As per the notification on 21 December 2020, the US-FDA has cleared their IND application to start a global Phase IIb clinical trial of MM-II, a new candidate for alleviating pain in patients suffering from knee osteoarthritis. This randomized, multi-center, placebo-controlled, double-blind, dose-ranging trial aims to explore the safety and efficacy of various doses of MM-II in patients with symptomatic knee osteoarthritis.

MM-II is a new non-opioid intra-articular injection that uses the physical properties of proprietary liposomes and has an innovative mechanism-of-action to yield substantial improvements in knee pain. Comprehensive pre-clinical work has illustrated that the lubricating properties of MM-II, which work to lower the joint friction and wear of cartilage, and a first-in-human trial has indicated the tolerability and ability of this new candidate to mitigate knee pain in individuals with osteoarthritis.
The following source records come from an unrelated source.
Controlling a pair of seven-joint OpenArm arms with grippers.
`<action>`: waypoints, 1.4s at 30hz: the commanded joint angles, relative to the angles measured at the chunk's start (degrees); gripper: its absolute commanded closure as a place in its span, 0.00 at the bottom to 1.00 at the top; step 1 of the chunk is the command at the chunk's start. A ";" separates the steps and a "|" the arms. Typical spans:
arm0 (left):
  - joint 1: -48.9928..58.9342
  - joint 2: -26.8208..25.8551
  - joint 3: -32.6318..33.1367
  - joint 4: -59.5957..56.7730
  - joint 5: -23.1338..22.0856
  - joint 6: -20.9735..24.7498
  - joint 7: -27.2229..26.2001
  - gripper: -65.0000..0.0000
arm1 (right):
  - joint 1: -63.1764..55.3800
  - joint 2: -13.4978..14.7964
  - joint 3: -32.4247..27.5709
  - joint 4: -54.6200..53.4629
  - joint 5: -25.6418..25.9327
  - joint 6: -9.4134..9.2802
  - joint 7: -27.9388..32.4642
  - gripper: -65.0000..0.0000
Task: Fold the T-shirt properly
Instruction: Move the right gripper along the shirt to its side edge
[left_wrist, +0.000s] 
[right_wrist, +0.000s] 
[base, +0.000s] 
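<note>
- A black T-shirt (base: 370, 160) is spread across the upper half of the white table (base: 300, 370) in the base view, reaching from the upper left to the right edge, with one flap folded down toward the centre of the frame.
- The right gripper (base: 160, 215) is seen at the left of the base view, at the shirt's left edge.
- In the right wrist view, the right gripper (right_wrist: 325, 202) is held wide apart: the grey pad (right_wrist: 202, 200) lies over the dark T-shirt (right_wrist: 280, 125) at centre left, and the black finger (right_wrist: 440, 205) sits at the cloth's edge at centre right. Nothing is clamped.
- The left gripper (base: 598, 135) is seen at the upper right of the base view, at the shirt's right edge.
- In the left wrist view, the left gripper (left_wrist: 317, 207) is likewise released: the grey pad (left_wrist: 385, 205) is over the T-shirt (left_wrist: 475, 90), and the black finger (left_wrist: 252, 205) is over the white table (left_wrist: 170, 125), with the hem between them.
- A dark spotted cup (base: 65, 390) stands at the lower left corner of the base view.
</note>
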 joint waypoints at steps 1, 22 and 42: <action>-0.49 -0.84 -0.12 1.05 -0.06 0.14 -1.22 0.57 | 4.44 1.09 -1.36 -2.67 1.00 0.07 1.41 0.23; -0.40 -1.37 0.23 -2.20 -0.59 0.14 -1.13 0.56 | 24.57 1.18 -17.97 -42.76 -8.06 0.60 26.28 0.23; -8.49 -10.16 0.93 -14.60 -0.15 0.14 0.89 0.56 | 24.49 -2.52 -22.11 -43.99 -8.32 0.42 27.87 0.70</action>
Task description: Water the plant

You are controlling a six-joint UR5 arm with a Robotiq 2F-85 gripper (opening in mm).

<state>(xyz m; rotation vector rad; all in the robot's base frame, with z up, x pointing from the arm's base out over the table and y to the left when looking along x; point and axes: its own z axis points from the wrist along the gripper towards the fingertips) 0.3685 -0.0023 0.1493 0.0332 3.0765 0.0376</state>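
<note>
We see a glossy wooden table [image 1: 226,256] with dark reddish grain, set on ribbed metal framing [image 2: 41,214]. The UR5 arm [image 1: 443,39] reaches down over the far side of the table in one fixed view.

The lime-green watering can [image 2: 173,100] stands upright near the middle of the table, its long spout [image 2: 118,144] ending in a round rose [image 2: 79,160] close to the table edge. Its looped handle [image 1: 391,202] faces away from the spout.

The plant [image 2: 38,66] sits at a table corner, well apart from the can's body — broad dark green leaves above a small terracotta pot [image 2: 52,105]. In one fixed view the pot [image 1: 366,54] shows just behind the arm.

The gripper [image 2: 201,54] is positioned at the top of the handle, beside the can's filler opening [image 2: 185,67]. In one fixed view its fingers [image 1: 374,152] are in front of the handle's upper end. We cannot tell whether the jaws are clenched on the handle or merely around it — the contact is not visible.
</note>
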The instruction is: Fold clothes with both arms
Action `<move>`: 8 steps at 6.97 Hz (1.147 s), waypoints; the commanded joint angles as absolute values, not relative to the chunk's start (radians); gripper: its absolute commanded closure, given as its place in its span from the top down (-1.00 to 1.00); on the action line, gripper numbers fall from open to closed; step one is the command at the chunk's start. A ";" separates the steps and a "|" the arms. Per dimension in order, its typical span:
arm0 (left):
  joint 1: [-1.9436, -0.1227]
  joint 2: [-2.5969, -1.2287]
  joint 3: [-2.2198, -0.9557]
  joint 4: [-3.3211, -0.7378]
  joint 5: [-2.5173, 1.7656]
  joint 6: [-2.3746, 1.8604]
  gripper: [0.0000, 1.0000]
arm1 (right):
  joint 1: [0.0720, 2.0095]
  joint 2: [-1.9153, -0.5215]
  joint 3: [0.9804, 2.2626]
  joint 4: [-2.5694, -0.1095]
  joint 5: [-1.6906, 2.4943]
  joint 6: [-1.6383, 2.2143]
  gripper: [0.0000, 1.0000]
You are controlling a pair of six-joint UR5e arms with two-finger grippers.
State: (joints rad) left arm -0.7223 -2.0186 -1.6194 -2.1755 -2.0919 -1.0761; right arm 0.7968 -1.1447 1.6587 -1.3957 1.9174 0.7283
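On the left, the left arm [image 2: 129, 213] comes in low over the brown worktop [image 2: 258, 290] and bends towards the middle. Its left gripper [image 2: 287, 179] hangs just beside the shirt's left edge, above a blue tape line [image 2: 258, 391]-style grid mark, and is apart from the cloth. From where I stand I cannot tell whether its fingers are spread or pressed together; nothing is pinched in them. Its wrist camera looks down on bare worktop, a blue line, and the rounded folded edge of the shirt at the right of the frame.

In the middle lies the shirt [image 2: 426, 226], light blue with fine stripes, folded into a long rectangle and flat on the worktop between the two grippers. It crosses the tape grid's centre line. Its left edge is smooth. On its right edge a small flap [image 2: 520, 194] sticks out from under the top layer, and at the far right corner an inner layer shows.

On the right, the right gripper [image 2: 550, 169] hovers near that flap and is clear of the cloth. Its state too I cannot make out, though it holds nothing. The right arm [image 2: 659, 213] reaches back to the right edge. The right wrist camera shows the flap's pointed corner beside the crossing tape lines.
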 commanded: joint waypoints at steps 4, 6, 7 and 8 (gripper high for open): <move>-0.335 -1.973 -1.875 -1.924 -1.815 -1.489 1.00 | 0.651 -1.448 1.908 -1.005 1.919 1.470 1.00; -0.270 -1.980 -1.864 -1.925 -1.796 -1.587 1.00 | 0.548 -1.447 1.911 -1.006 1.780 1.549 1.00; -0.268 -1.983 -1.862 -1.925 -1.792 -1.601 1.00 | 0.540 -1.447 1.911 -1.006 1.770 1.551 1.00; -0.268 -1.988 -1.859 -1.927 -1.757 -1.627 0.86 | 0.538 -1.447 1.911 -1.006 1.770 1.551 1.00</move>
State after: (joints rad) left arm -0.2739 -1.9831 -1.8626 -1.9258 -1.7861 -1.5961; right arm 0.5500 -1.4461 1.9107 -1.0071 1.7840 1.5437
A decline in pain from baseline as estimated based on Western Ontario and McMaster Universities' Osteoarthritis Index (WOMAC) pain score at 12 weeks is the primary outcome. The study recruitment of 312 individuals is anticipated to start in the United States, Asia, and Europe by the end of the year 2020, and the high-quality data is anticipated to be available in the year 2022. Investigators are really enthusiastic to move MM-II back into the clinic, a vital step towards bringing this much-needed remedy to osteoarthritis patients.